The older my thoughts get, the more free rein I give them. I figure they’ve earned a little trust. I have as many as I ever did, but they’re harder to keep track of. Sometimes I let them out first thing in the morning and they’re not back by dinnertime. And by the time they come straggling in all slouchy, I ask them where they’ve been, and they say “Out,” and I ask them what they were doing, and they’re all “Nothing.” I don’t know what you’re supposed to do about things like that, but it’s not like there’s any pinning them down, at their age. I’ve learned not to count on remembering my thoughts as they traipse through. Sometimes I write little notes on their underwear tags so I can make sure to get them back, but it’s no guarantee I’ll be able to recognize them later. I have a note here on the back of an envelope that says–I think–nostril movements nonregime butter Mr. Happy, although I have truly horrible handwriting, and I can’t be sure.

I do trust that all my thoughts are still in the general vicinity even if I can’t find them at the moment. It might not be true, because if they’re gone for good I’ll never know. But I don’t want to contemplate the other possibility. Some of them no doubt are gone for good. I had some teenage ones that went missing decades ago, when I was reading a lot about Zen, and seeking a spiritual path. When they put one of them on the milk carton and do an age-progression, it just says “Have another beer.”

That used to be a thing I’d think about, the possibility of achieving an enlightened state of not-thinking, and I’ve achieved that state admirably, albeit in front of the TV with a cat on my lap.
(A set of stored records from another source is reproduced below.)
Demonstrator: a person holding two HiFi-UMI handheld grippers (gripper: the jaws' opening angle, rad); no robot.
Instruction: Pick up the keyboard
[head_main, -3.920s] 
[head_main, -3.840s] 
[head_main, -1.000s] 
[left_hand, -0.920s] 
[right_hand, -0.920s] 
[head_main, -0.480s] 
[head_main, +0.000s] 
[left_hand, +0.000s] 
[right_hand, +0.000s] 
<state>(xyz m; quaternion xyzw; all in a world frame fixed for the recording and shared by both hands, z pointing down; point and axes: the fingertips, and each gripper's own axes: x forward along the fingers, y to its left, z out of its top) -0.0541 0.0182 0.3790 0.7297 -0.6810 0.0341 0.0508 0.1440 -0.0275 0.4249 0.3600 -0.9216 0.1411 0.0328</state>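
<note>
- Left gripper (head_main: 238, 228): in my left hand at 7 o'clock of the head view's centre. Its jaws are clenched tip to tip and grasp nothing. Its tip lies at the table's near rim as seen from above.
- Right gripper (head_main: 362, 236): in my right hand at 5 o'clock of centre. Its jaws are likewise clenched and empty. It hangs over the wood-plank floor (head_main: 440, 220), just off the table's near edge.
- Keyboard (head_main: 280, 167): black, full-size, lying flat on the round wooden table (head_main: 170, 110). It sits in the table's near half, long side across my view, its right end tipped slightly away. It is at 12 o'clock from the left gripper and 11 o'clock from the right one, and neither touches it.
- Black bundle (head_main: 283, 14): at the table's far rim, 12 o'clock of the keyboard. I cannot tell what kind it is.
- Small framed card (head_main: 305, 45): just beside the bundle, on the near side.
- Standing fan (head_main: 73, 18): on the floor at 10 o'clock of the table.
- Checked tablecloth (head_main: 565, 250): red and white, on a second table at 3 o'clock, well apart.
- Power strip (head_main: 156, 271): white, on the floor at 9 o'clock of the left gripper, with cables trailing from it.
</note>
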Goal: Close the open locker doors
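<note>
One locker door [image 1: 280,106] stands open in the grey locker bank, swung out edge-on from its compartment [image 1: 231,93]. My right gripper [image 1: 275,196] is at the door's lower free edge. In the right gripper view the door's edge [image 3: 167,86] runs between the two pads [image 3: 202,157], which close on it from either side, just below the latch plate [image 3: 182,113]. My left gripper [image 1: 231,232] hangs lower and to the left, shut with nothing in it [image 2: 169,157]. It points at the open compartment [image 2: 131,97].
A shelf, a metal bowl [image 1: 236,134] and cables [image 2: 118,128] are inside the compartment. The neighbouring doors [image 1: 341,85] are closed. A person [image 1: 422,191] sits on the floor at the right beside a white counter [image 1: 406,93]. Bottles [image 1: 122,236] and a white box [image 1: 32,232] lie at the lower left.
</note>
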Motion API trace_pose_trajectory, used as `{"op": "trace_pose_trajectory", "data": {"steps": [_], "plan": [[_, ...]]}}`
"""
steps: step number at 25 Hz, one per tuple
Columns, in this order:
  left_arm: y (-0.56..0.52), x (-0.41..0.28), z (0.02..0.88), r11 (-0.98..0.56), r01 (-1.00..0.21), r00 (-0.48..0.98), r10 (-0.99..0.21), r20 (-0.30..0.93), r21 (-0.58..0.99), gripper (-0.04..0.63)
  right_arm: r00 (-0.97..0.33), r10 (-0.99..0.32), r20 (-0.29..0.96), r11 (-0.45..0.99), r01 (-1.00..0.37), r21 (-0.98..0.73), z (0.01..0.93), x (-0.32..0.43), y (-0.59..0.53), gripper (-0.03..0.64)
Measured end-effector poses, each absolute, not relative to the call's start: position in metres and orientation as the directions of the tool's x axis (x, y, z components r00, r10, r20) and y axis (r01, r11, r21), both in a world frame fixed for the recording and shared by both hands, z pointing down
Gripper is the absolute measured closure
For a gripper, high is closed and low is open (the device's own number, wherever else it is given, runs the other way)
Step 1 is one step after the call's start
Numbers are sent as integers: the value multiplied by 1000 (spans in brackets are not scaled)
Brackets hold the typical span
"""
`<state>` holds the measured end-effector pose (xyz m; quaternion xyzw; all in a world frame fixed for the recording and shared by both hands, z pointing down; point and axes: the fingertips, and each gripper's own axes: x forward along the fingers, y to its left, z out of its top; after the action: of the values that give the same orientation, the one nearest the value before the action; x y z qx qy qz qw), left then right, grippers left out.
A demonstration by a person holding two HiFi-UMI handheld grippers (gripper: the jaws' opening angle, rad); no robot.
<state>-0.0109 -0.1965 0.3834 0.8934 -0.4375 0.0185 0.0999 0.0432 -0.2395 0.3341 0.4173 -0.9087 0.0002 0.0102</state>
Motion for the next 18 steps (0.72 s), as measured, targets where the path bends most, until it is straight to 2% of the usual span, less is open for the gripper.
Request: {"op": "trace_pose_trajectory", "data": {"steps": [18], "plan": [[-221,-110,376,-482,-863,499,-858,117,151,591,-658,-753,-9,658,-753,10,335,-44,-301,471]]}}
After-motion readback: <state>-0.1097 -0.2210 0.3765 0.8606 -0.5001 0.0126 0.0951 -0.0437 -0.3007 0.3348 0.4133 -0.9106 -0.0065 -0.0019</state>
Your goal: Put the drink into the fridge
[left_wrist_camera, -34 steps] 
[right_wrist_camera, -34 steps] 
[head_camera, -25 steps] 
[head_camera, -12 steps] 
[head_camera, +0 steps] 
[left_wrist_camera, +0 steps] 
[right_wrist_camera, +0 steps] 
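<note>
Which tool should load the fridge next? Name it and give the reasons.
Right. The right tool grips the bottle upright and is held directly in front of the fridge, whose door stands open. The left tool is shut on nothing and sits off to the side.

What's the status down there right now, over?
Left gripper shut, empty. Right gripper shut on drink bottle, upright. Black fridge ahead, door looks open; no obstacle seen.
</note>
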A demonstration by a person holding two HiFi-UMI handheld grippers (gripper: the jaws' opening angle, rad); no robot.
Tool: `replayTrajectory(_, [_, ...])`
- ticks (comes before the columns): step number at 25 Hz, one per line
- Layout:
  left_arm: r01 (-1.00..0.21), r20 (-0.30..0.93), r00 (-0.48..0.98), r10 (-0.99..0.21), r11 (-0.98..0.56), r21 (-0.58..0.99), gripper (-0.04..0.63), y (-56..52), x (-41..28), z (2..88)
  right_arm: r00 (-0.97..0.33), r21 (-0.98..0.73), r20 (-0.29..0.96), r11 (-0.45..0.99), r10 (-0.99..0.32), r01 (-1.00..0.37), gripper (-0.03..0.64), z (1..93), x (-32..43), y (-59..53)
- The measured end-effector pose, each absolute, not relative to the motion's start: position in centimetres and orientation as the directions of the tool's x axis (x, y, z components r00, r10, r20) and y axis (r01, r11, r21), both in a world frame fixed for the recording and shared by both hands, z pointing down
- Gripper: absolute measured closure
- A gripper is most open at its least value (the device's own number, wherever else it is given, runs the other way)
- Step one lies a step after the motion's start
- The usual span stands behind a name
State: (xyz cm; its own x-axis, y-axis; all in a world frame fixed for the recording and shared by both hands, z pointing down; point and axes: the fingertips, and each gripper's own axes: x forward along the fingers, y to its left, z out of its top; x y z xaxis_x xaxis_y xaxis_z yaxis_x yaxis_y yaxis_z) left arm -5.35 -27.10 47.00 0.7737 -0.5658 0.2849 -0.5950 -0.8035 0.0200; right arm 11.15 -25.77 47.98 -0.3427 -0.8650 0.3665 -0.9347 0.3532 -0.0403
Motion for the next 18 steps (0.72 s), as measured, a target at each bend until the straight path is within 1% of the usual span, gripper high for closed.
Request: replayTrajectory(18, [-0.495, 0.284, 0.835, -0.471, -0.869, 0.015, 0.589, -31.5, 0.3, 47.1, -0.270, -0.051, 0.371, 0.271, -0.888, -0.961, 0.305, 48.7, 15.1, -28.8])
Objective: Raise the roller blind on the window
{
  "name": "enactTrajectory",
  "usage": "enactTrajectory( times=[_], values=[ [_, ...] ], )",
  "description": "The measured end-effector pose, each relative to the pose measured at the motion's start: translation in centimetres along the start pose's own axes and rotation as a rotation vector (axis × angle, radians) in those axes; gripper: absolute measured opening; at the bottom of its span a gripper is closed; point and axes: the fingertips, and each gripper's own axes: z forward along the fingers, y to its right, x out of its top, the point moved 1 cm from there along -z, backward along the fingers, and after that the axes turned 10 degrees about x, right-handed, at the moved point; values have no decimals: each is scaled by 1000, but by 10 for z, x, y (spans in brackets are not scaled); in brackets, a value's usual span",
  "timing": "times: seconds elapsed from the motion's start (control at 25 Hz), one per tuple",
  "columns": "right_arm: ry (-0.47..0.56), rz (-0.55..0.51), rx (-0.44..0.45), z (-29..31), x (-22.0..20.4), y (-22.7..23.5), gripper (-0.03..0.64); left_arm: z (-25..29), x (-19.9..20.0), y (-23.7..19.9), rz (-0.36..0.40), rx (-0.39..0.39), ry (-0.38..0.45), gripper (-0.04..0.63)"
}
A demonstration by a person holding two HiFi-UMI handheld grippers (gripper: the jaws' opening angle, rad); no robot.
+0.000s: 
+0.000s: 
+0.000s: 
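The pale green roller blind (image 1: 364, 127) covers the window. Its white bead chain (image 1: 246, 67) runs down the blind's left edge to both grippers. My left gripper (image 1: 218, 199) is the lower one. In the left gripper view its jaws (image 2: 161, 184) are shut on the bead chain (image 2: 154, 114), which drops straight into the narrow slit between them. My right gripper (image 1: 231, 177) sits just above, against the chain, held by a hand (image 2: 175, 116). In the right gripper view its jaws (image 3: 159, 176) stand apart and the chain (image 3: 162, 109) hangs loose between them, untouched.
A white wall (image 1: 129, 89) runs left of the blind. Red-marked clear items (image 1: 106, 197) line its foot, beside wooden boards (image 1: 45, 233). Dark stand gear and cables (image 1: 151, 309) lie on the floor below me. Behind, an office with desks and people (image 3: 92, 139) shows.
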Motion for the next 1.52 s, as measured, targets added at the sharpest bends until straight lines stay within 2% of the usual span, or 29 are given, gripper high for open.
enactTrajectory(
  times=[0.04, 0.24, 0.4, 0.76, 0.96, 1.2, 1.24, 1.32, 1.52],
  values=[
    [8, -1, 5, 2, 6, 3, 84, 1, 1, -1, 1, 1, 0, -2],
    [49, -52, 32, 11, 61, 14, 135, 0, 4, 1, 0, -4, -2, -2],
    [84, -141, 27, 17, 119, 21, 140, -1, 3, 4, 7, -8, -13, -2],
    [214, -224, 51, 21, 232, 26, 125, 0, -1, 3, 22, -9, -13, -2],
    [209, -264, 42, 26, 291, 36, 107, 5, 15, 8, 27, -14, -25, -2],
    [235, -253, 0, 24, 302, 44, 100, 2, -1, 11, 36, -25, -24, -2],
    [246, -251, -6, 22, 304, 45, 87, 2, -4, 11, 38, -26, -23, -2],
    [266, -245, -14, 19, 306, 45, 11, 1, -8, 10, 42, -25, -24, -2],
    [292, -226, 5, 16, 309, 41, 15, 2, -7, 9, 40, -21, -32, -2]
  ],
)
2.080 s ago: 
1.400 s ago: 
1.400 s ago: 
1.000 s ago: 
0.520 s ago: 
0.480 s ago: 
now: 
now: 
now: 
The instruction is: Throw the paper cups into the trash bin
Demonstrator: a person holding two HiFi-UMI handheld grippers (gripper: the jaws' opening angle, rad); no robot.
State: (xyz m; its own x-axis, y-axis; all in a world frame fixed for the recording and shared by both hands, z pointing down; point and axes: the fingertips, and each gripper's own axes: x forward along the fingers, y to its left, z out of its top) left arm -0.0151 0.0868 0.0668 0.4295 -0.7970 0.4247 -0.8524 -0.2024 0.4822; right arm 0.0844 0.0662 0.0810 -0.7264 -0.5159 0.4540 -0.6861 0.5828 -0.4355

Tater is a cat of capacious and sprawly fur. Some people think she’s a little fat but I don’t. I think she just needs a certain ampleness of skin to hold all the guts and personality and purr in, and she sees no point in skimping on the containment vessel. You can move it all around. You can rumple up a section on her back and slump it over her ears if you want. Her fur is basically a big relaxed bag that is essentially cat-shaped but can be arranged any number of ways. She’s not particular. She has every confidence that everything she needs to be a cat is somewhere inside.

That’s what I think about my mind, too. It’s gotten sprawly and the elastic is sprung, but all the thoughts are in there somewhere in a cat-shaped bag and you can find them if you just rumple it right.

And that’s the kind of thought that comes straggling home if you give it free rein.